祖母の言い聞かせが染み付いた私なので奨学金とか義務教育とかは、ちゃんと考えてた。ただそれよりも急ぐ案件があっただけなんだ。飢えて死んでしまったら教育どころじゃないもん。
結界に戻ってロイとロブが可哀想って泣くウィルコに「具体的な案は? それに視野が狭すぎ。ロイとロブだけじゃなくて、もっと広い視野を持って」と詰め寄る私の襟を後ろから狼のルイスが咥えて持ち上げた。
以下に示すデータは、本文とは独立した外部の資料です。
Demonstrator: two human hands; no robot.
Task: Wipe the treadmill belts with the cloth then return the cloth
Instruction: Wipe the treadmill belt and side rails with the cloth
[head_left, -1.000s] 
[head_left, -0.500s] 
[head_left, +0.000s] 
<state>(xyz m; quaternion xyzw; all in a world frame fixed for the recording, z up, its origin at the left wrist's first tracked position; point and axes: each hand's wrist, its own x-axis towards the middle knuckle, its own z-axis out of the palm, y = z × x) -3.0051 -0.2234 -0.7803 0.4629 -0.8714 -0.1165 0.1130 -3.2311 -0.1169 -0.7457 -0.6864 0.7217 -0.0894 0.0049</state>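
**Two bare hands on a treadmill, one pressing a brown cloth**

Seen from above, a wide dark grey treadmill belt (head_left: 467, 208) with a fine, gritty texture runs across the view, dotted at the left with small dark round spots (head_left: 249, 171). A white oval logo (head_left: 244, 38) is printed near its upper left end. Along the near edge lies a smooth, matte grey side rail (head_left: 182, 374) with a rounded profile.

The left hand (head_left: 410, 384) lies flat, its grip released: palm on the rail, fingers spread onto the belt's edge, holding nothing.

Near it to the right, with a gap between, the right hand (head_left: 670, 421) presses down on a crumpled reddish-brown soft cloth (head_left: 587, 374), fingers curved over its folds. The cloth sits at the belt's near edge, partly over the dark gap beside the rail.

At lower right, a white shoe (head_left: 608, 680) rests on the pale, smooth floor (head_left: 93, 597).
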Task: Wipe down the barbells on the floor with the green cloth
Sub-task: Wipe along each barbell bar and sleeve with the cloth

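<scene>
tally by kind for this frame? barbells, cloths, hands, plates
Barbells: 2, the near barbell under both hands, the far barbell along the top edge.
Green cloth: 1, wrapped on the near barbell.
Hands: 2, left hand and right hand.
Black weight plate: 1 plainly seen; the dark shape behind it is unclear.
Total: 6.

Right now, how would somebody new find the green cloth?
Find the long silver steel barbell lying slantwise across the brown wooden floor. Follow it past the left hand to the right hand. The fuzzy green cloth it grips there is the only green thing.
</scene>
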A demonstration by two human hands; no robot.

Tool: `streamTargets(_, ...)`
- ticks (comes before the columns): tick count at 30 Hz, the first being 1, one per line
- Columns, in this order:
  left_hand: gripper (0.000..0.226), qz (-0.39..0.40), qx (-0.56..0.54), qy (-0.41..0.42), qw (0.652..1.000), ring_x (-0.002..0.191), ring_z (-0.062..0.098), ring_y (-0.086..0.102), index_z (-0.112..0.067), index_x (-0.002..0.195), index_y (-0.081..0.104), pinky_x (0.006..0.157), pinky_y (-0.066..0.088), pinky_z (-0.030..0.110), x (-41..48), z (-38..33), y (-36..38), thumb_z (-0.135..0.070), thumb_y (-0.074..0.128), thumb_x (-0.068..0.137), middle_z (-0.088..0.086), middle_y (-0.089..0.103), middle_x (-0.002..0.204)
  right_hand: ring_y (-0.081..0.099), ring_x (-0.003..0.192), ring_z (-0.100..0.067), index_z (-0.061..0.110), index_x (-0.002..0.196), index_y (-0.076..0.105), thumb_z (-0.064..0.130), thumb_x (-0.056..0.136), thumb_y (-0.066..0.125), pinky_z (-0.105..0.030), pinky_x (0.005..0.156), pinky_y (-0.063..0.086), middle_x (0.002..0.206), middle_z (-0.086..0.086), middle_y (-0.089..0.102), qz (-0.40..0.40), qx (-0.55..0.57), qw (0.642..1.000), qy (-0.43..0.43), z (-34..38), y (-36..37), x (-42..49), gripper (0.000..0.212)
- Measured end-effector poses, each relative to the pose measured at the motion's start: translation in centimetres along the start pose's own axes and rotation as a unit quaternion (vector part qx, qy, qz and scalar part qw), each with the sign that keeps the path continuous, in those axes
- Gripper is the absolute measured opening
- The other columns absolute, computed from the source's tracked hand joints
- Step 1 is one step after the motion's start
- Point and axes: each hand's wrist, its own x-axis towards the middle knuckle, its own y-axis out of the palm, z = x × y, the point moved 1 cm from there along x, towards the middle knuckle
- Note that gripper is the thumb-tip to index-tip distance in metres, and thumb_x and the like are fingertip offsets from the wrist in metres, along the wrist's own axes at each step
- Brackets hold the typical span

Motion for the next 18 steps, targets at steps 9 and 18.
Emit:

まさかの子犬扱いだった。
モニカも、ぶら下げられた私に「これでもルイスなりに成長しているのよ」ってウィルコを庇う。
ぶら下げられながら、もともとの出来がアレだと成果に対するハードルが低くていいですね!と捻くれたことを考えていてすみません。
まだまだ立て直しは始まったばかりだし、私が来世で勝ち組に生まれるためにやることは山積みです。
そんなことを考えていたらサンタンデールの宿に着いた。
「とりあえず6泊頼む、4人で1部屋だ」
結界に帰って眠るから1部屋で充分なのだ。
「サンタンデールへようこそ!この辺りはトマトが美味いんだ。うちの宿はトマトを使った料理が自慢だから楽しみにしててくれ」
少し南に移動しただけでガラリと気候が変わって、この地方は一年中乾いて暑い。トマトの栽培に適しているため一年中トマトを栽培している。
産地の完熟トマトは王都に出荷されているトマトより美味しいだろう、楽しみ!
「ねえ街を見て回ろうよ」
人型のルイスとモニカとウィルコと一緒に市場に向かった。ウィルコが私と手を繋ぎたがったが、もちろん拒否した。
「お野菜いっぱい売ってるね!」
いろんな種類のトマトが売られている、イタリアの市場のようで楽しい。
「このトマト、面白い形!デコボコしてる」
「それは牛の心臓って名前のトマトだよ、酸味と旨味があってカットしても水分があまり出ないからサラダで食べるのがオススメだよ」
「へえー、面白いね!」
「こっちはチェリートマト、甘味が強くて酸味も適度にあって濃厚だから生でも煮込んでも美味しいよ。こっちの楕円形はサンマルって品種でね、肉厚で食べ応えがあるよ」
「ねえモニカ、全部食べてみたい!」
子供っぽくねだって沢山買ってもらった。
「市場って楽しいね、陶器とか服も売ってるし、どれも地域ごとに特徴があって、いつまででも見ていられるね」
「ああ、だがそろそろ宿で飯だな」
王都の居酒屋でがっかりしたルイスが調べまくった料理の美味しい宿だ。美味しいといいな。